▶ **Required action**: When you copy the material below, keep every line exact and leave each picture out.
Segment Start: Given data
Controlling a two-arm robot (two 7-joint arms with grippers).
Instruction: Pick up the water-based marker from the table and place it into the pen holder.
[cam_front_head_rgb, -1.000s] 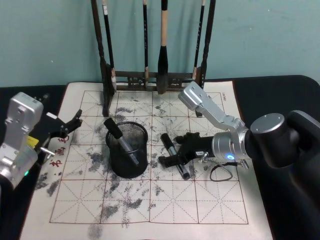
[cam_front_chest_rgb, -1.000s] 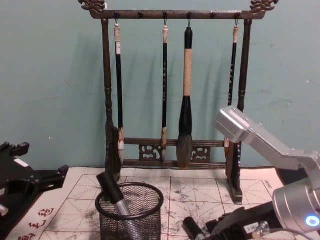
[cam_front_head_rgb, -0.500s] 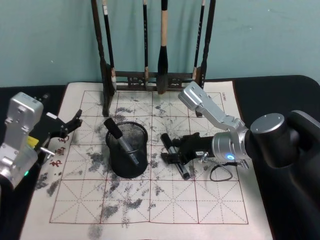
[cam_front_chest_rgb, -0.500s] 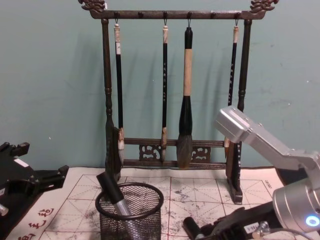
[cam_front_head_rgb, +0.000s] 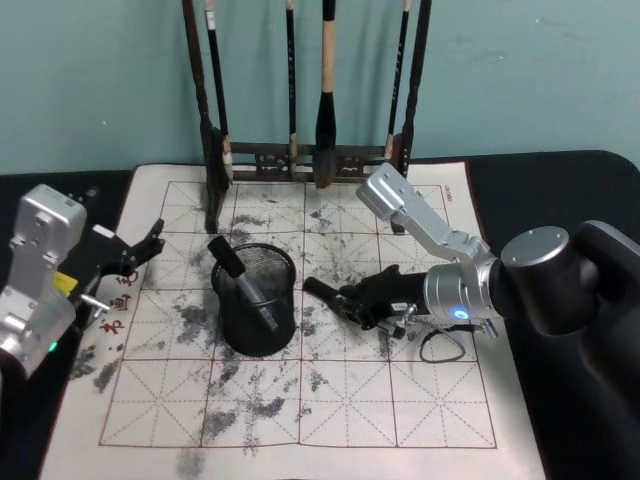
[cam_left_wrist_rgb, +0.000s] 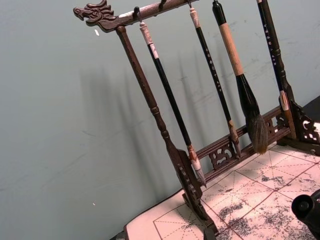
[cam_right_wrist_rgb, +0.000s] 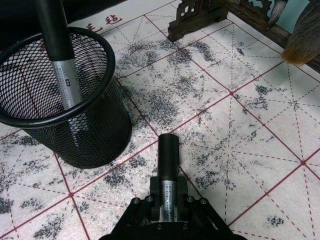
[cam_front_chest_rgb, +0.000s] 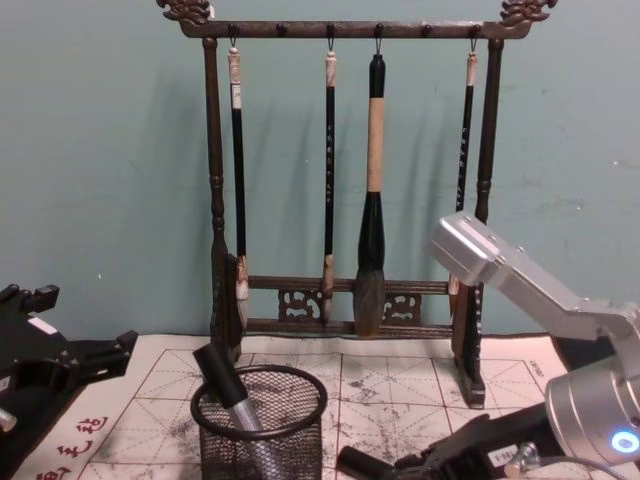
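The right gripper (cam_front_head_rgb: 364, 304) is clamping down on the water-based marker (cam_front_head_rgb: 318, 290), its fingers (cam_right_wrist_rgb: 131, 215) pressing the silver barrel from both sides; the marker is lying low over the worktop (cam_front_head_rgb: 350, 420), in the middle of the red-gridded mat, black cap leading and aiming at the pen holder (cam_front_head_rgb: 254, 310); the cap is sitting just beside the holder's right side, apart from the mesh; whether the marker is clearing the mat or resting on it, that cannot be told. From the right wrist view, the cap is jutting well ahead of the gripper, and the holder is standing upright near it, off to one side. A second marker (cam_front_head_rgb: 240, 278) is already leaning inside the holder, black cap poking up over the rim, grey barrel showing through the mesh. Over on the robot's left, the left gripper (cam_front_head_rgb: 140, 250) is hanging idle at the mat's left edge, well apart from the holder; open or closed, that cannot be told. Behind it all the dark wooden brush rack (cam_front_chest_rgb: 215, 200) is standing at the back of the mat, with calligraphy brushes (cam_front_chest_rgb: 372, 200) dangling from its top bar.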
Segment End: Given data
▶ **Response below**:
Controlling a two-arm robot (two 7-joint arms with grippers).
Instruction: Pick up the water-based marker from the table and place it into the pen holder.
[cam_front_head_rgb, -1.000s] 
[cam_front_chest_rgb, -1.000s] 
[cam_front_head_rgb, -0.500s] 
[cam_front_chest_rgb, -0.500s] 
[cam_front_head_rgb, +0.000s] 
[cam_left_wrist_rgb, +0.000s] 
[cam_right_wrist_rgb, +0.000s] 
[cam_front_chest_rgb, +0.000s] 
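The right gripper (cam_front_head_rgb: 364, 304) is clamping down on the water-based marker (cam_front_head_rgb: 318, 290), its fingers (cam_right_wrist_rgb: 131, 215) pressing the silver barrel from both sides; the marker is lying low over the worktop (cam_front_head_rgb: 350, 420), in the middle of the red-gridded mat, black cap leading and aiming at the pen holder (cam_front_head_rgb: 254, 310); the cap is sitting just beside the holder's right side, apart from the mesh; whether the marker is clearing the mat or resting on it, that cannot be told. From the right wrist view, the cap is jutting well ahead of the gripper, and the holder is standing upright near it, off to one side. A second marker (cam_front_head_rgb: 240, 278) is already leaning inside the holder, black cap poking up over the rim, grey barrel showing through the mesh. Over on the robot's left, the left gripper (cam_front_head_rgb: 140, 250) is hanging idle at the mat's left edge, well apart from the holder; open or closed, that cannot be told. Behind it all the dark wooden brush rack (cam_front_chest_rgb: 215, 200) is standing at the back of the mat, with calligraphy brushes (cam_front_chest_rgb: 372, 200) dangling from its top bar.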

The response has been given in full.